[PROBLEM TO SOLVE]: Tally how many lines in the data below include "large", then please reply with only that figure.

[DATASET RECORDS]:
● ● ● ● ● ● ●
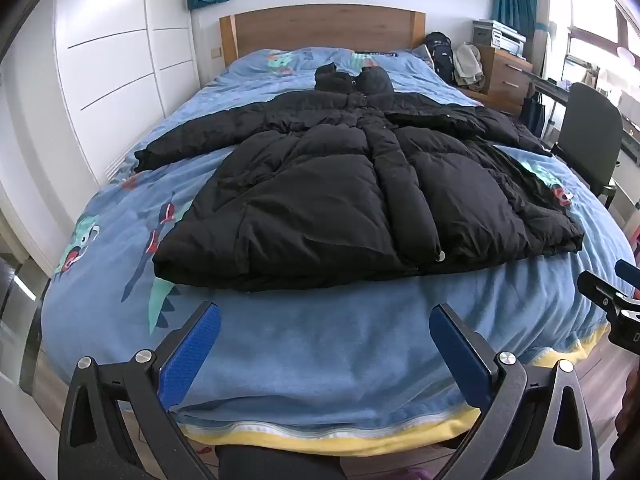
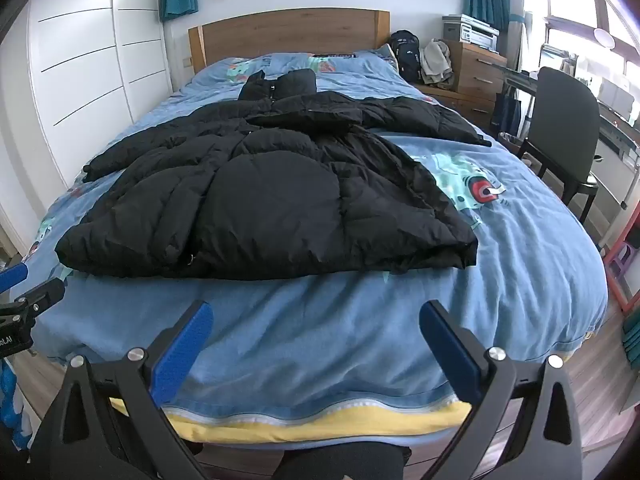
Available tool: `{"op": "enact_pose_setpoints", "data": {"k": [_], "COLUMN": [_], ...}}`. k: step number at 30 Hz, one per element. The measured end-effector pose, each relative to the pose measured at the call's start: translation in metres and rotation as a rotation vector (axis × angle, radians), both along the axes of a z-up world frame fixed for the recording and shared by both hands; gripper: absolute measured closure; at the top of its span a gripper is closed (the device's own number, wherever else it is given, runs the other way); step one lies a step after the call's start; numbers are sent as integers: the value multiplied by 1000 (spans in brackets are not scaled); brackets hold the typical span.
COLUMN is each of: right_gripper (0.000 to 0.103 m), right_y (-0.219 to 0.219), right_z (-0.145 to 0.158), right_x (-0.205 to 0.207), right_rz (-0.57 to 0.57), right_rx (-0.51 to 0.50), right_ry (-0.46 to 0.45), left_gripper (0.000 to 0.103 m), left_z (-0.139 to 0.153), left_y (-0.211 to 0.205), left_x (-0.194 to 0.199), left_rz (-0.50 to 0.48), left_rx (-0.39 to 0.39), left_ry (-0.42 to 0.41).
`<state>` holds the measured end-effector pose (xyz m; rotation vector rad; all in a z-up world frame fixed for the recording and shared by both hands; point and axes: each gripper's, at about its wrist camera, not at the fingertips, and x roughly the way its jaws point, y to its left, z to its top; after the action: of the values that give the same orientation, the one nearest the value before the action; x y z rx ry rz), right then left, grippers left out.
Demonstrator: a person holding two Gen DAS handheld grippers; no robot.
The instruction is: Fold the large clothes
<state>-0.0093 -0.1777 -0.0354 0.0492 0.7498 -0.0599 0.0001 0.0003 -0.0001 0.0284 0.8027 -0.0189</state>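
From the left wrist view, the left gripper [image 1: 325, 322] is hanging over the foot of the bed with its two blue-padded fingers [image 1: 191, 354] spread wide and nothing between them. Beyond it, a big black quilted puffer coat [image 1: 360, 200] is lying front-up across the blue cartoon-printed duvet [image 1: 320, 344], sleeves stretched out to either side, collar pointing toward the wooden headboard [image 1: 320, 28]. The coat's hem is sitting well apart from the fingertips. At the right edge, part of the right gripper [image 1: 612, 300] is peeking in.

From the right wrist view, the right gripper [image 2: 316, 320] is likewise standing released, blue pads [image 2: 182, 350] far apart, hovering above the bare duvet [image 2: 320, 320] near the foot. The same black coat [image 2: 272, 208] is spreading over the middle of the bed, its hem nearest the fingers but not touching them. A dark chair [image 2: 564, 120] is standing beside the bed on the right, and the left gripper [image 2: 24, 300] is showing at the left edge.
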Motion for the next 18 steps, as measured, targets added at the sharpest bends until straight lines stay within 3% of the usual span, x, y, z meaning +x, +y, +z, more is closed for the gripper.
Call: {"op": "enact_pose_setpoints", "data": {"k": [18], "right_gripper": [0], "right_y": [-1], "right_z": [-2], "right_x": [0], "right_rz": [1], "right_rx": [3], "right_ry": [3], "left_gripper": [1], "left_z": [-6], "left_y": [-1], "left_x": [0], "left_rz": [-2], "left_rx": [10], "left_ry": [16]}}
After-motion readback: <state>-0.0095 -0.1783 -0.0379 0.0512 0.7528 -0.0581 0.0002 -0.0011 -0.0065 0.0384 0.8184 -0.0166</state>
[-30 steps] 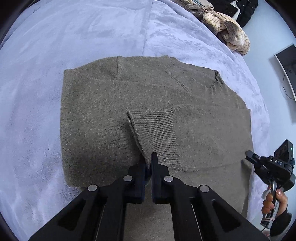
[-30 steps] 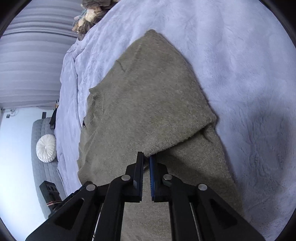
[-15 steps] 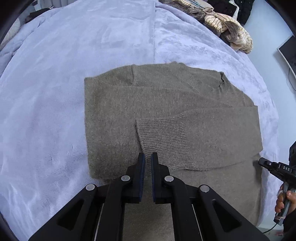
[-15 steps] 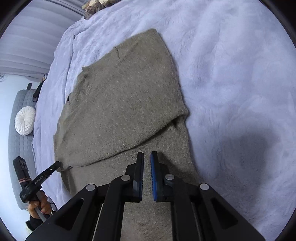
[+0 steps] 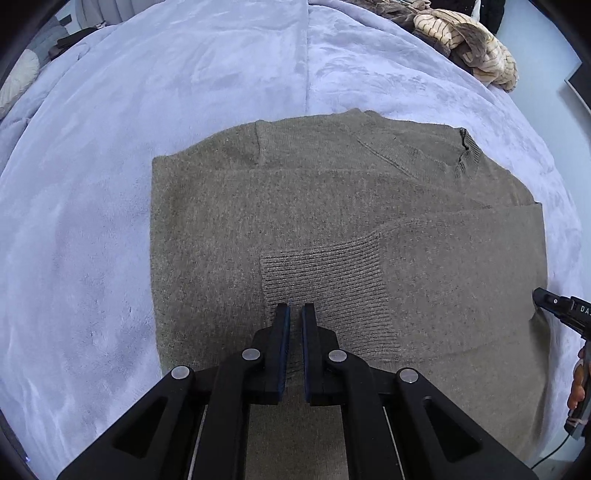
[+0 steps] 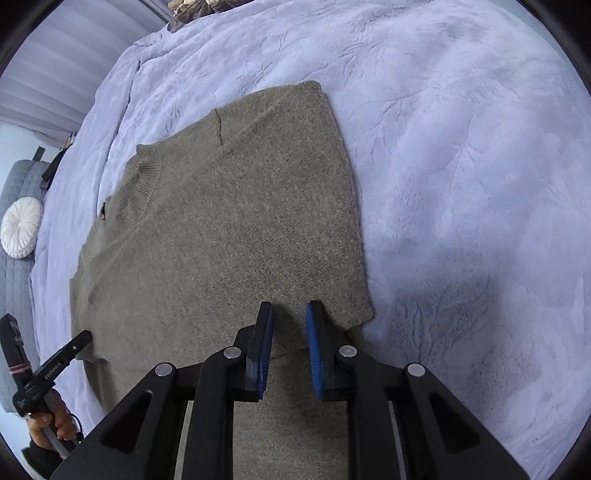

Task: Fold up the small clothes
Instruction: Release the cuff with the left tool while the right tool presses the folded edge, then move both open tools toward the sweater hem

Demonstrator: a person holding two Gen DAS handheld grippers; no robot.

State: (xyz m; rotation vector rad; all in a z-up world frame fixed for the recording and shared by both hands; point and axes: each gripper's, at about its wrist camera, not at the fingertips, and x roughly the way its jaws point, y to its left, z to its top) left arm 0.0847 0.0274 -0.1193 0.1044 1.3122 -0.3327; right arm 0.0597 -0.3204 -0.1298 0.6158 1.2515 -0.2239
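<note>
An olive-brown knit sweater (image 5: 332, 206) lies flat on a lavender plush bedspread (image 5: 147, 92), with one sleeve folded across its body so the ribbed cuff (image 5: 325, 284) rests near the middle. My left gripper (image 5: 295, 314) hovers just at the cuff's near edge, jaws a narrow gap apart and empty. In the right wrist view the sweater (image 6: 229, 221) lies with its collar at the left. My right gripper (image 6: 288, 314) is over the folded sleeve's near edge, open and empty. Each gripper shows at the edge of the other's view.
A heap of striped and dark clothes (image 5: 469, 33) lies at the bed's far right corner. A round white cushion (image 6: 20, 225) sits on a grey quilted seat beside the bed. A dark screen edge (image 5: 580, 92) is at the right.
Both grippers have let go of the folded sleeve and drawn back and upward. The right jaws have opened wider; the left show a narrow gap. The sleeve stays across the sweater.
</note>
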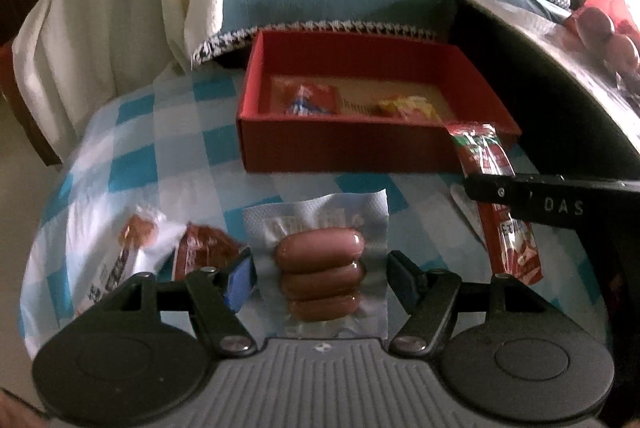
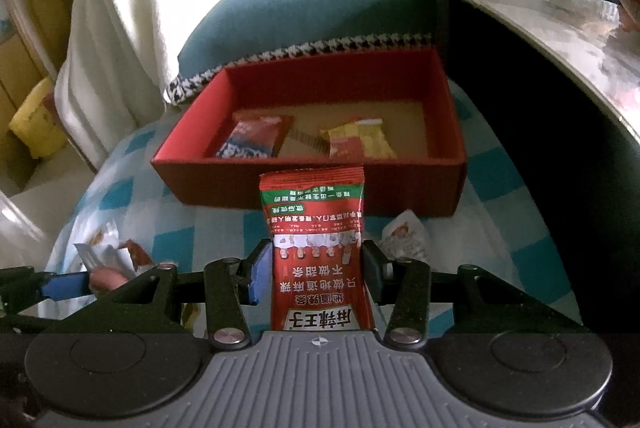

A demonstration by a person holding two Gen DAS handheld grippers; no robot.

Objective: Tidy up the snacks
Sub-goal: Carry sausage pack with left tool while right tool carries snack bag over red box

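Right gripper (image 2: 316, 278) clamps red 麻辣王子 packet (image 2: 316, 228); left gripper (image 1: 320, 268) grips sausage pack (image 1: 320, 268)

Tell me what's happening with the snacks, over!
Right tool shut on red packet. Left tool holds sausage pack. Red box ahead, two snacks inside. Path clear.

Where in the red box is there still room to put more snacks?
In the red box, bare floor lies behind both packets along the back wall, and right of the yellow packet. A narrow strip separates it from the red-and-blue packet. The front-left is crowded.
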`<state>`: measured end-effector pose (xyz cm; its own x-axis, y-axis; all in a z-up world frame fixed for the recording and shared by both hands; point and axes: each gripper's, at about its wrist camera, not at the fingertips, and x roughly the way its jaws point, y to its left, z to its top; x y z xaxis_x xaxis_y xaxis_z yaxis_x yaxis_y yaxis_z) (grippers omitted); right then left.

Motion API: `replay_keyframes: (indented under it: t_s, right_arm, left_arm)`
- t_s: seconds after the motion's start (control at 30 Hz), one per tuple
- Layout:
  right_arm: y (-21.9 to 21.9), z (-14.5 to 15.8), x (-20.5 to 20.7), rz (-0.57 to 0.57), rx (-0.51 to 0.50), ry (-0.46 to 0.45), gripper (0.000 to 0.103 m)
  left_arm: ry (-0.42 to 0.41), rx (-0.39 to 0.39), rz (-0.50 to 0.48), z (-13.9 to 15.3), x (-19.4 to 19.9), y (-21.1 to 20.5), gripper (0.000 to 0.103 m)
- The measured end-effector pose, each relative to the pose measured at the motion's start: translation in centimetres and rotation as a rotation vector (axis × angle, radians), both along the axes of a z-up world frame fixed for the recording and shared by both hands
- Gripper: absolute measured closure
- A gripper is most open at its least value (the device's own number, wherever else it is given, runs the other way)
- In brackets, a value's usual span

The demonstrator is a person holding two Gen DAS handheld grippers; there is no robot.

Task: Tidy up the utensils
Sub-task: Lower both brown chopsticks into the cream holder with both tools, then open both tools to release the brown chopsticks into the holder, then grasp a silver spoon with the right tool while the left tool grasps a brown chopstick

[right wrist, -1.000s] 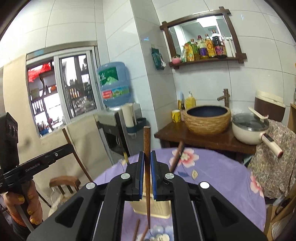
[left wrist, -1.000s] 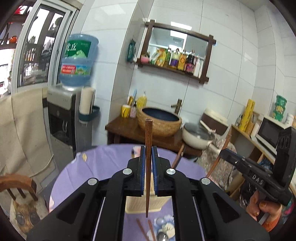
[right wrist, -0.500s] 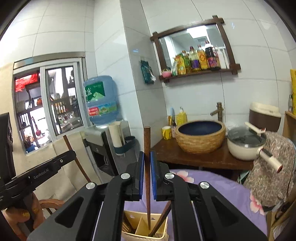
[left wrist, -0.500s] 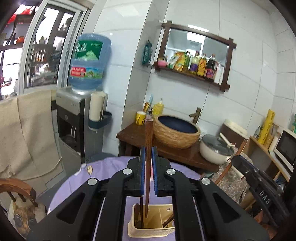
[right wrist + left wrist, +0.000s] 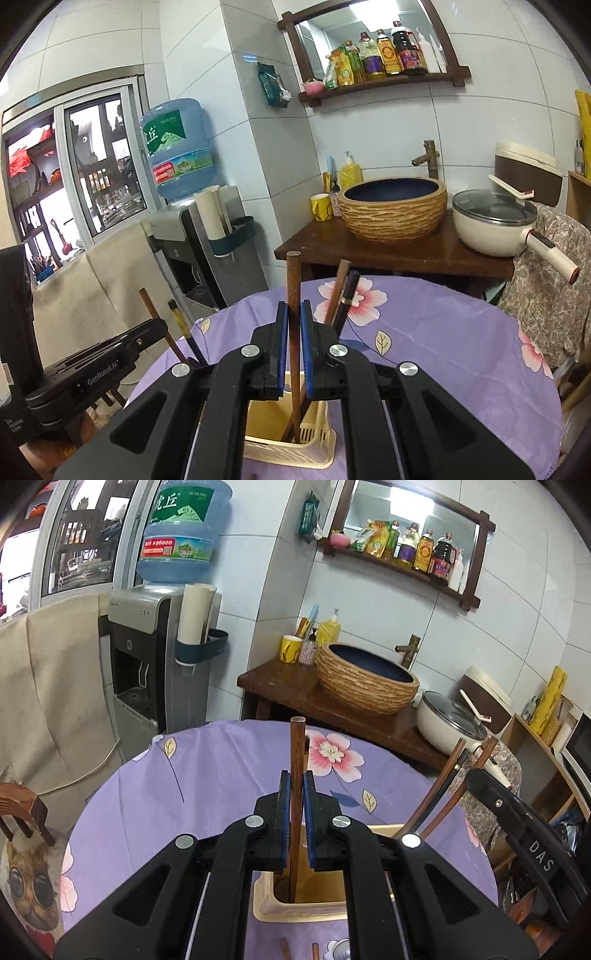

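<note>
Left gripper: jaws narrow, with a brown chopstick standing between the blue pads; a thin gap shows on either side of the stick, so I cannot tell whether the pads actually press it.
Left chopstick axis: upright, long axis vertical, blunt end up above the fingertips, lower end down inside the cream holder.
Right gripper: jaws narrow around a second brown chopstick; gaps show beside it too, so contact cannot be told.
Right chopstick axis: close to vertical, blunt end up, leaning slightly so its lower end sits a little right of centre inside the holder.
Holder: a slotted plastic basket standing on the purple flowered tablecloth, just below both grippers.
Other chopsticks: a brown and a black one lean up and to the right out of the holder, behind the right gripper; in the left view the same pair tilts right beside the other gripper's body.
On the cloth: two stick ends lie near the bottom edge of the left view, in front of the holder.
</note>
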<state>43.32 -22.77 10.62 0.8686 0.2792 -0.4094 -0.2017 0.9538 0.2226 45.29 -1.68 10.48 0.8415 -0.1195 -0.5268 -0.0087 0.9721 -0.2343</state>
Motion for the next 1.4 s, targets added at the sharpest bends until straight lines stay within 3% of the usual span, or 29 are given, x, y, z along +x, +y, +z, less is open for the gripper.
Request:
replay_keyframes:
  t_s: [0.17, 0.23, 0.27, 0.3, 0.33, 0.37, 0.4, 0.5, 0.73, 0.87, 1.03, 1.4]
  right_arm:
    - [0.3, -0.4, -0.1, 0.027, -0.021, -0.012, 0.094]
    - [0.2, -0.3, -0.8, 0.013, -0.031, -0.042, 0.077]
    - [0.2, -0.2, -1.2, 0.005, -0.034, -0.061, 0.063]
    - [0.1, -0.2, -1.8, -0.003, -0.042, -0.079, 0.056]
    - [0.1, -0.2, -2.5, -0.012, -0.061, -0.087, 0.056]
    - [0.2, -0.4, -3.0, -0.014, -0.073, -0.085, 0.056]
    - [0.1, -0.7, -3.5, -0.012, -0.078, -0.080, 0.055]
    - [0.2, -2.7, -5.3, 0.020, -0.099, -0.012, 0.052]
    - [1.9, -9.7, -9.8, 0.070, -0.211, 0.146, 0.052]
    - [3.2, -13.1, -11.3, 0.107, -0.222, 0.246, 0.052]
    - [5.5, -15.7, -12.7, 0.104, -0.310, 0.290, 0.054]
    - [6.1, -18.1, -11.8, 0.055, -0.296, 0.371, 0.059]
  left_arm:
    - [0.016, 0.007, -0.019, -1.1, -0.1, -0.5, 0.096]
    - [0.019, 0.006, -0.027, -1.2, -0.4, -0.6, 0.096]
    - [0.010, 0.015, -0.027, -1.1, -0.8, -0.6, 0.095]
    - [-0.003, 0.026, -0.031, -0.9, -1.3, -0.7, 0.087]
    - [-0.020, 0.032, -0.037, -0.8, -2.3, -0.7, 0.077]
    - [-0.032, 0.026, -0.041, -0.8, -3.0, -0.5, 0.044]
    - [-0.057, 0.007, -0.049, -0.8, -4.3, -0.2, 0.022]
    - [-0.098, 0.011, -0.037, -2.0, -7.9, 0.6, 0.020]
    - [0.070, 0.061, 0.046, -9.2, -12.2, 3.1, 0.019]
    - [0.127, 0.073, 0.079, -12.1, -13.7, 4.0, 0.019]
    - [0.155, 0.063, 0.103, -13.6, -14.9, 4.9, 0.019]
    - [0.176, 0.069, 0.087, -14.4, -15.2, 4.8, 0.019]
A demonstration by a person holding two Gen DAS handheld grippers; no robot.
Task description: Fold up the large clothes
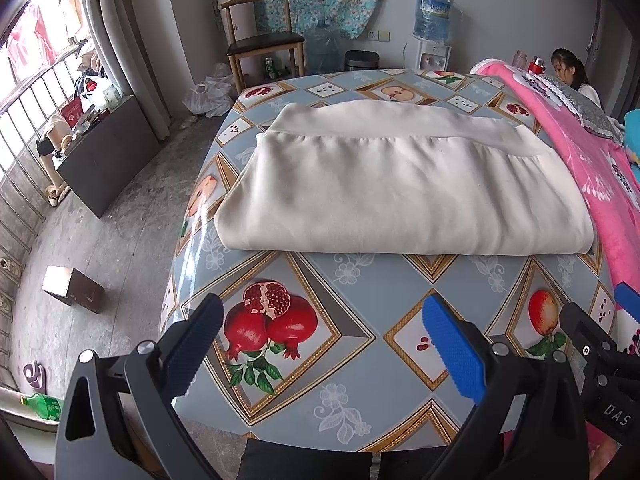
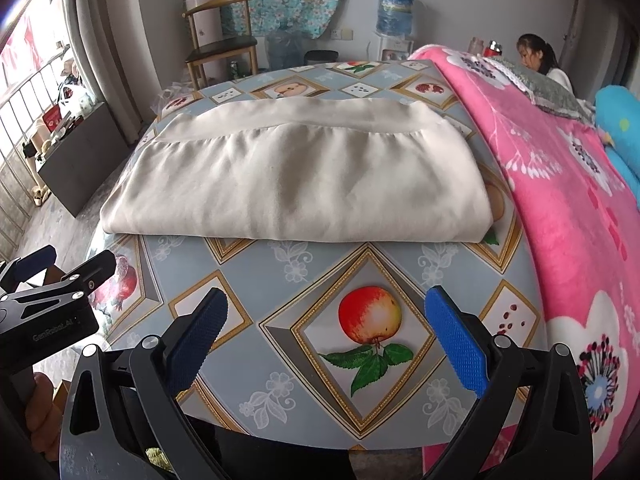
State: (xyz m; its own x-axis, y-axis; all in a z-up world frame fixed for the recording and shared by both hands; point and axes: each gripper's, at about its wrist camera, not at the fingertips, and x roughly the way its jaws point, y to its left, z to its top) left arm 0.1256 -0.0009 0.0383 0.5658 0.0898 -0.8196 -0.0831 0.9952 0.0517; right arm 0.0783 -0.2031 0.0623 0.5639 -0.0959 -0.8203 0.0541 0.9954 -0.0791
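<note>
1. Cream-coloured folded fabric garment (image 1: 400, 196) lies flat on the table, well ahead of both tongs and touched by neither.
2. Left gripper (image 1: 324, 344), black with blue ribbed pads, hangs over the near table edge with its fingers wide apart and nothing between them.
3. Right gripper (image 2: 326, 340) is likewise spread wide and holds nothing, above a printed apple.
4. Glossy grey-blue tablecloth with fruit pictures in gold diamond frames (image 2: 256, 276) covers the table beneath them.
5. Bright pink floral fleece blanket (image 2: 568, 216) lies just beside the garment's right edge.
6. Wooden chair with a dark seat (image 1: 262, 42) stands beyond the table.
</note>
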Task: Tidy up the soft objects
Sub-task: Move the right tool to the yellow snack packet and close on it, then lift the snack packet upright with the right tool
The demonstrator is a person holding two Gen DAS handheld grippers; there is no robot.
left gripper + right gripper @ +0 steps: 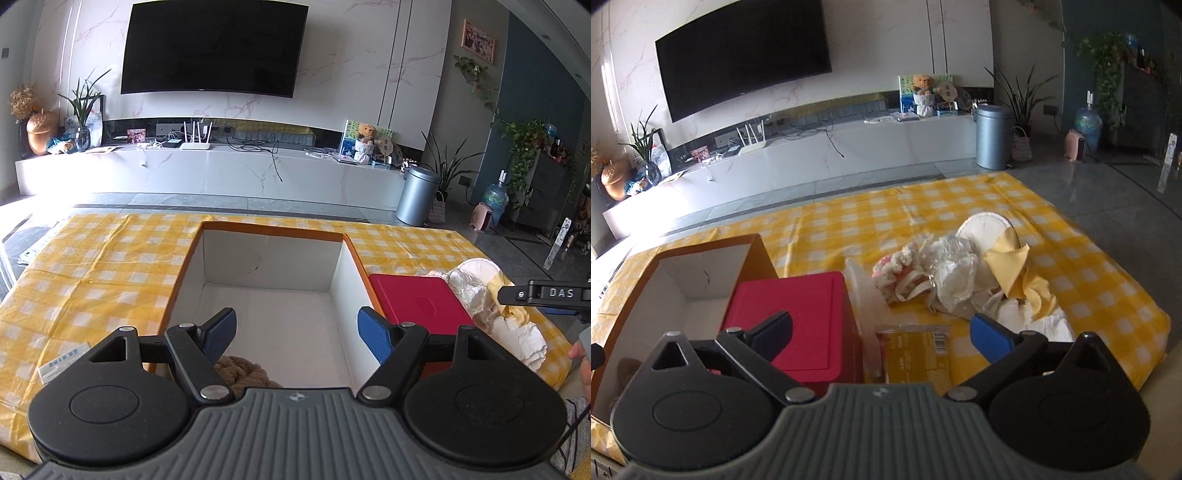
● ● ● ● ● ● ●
[WORKED SOLUTION]: 2